**The problem**
Lines that contain "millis" are to be copied from the material, every one of them.

**Provided material**
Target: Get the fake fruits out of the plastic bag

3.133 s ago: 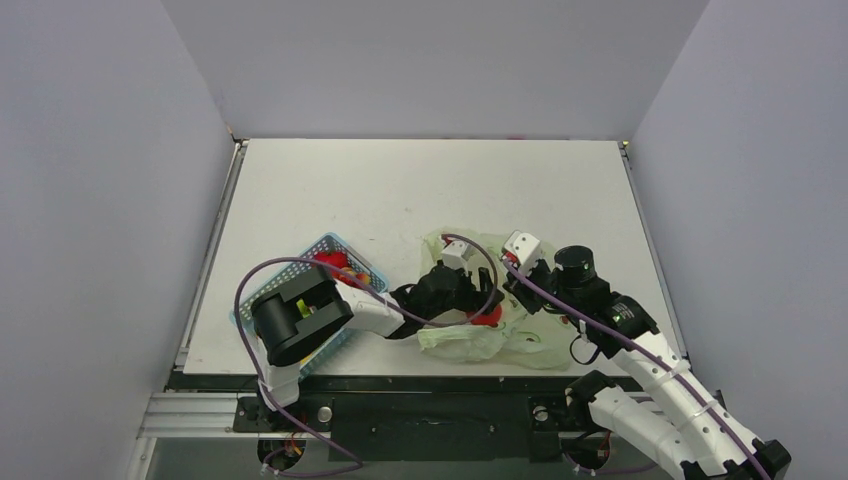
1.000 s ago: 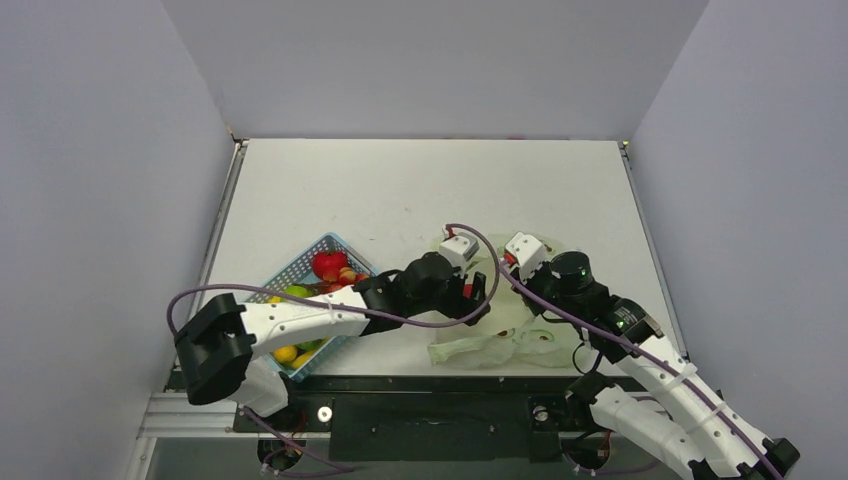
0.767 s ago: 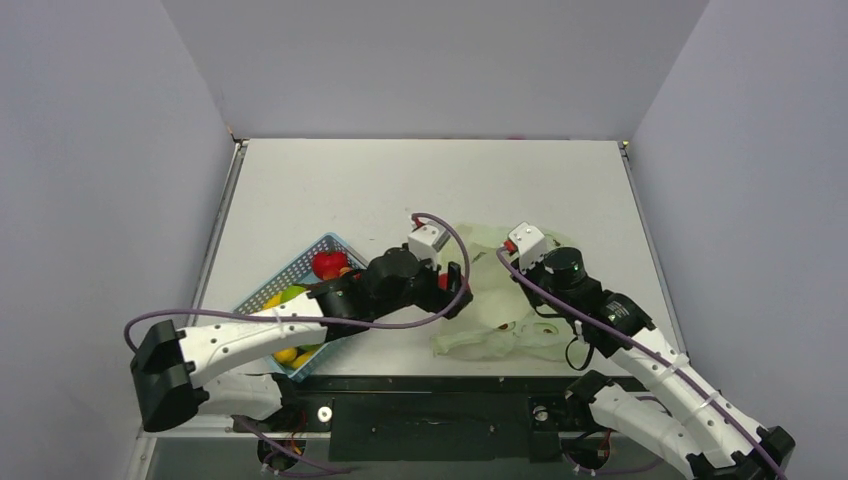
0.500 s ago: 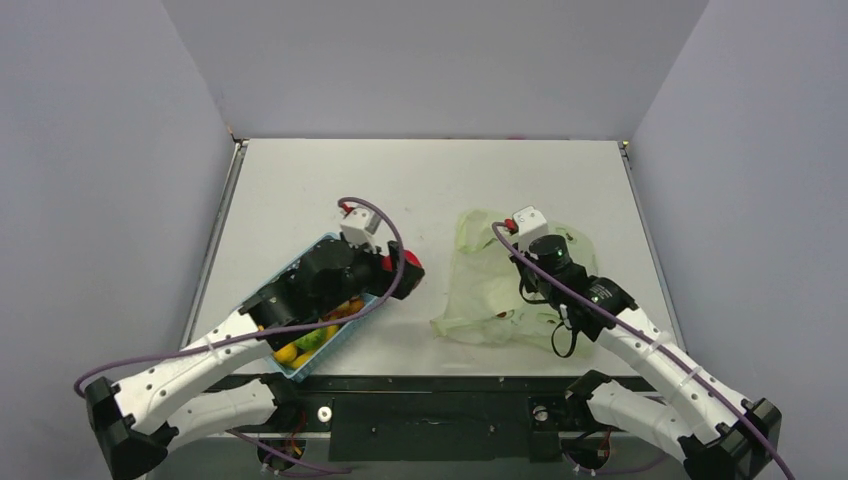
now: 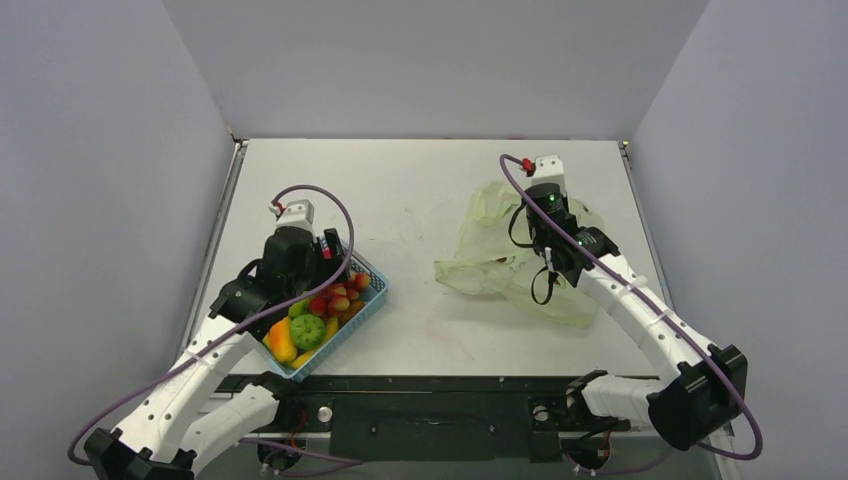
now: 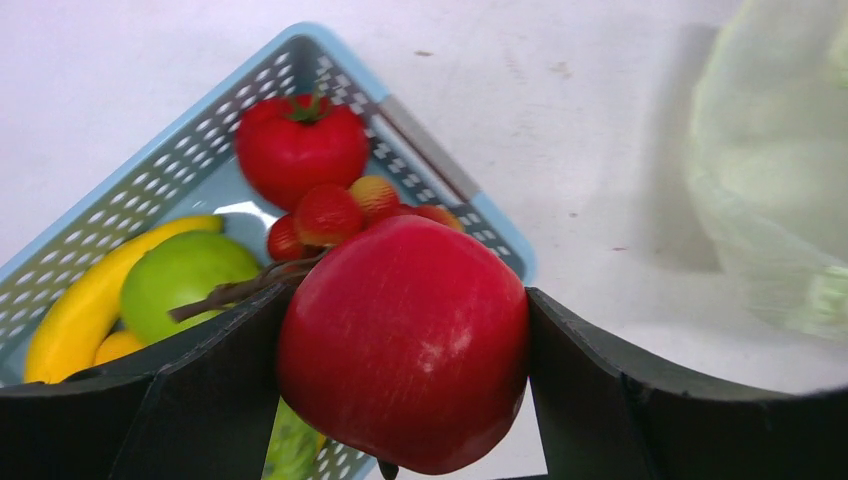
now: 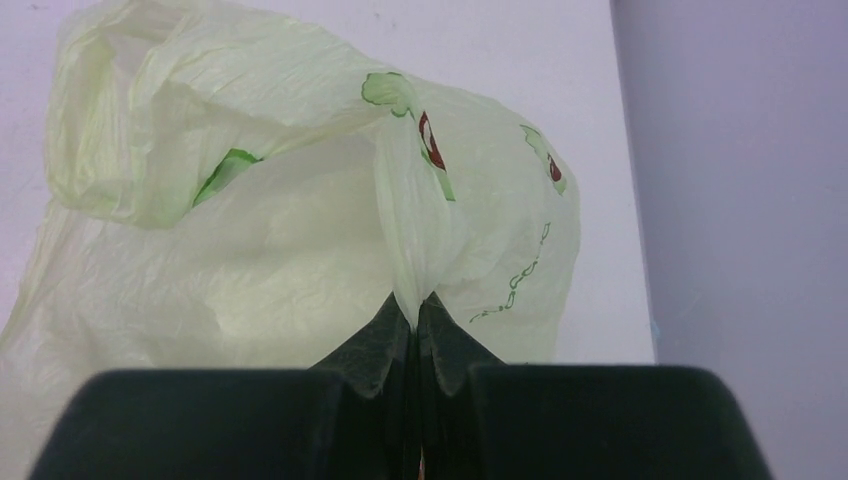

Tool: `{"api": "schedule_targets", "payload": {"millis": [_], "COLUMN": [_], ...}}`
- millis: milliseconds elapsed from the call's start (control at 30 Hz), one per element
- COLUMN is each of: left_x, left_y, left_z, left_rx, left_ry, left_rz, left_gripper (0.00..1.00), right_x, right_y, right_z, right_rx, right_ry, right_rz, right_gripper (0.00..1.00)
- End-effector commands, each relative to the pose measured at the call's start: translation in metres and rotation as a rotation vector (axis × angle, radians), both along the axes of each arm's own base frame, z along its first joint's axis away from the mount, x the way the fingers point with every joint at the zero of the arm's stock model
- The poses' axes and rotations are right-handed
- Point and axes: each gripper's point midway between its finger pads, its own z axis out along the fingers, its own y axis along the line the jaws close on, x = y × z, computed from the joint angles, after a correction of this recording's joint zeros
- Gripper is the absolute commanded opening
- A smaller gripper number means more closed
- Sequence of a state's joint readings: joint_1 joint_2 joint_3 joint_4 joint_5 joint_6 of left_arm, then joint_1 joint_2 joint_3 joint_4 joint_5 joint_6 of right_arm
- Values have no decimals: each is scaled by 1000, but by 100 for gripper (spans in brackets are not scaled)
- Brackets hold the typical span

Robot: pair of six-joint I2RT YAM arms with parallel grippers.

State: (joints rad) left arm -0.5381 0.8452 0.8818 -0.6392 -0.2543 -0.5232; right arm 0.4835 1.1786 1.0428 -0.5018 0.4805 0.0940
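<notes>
One at a time, and gripping the red apple (image 6: 405,345) right now: left gripper (image 6: 407,300) spread wide around it, bearing on both flanks, poised above the right-hand rim of the blue basket (image 6: 150,190) at the near left of the table (image 5: 400,180). Heading for company in there: glossy tomato (image 6: 300,145), berry cluster (image 6: 335,215), light green round fruit (image 6: 185,280), banana (image 6: 75,320).

Over on the right, pinching a fold of the plastic bag (image 7: 250,260) with the right gripper (image 7: 415,315), fingers (image 7: 380,350) pressed tight together, holding that pleat up while the rest drapes on the tabletop. Impossible to tell from here about any fruit left inside the film.

Now for doing it well. Shift a touch further in over the basket, away from the rim, so as not to bounce off the lattice edge. Aim for a gap rather than the top of the berries; round and slick, likely to roll. Come down low before letting go, open gently, then rise straight up. Keep the bag pinch steady meanwhile.
</notes>
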Motion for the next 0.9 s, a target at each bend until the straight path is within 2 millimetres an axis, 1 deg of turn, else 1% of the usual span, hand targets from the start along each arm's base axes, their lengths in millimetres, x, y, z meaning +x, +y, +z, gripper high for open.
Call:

**Solution for this exercise**
Tool: `{"api": "schedule_targets", "payload": {"millis": [_], "COLUMN": [_], ...}}`
- millis: milliseconds elapsed from the call's start (control at 30 Hz), one per element

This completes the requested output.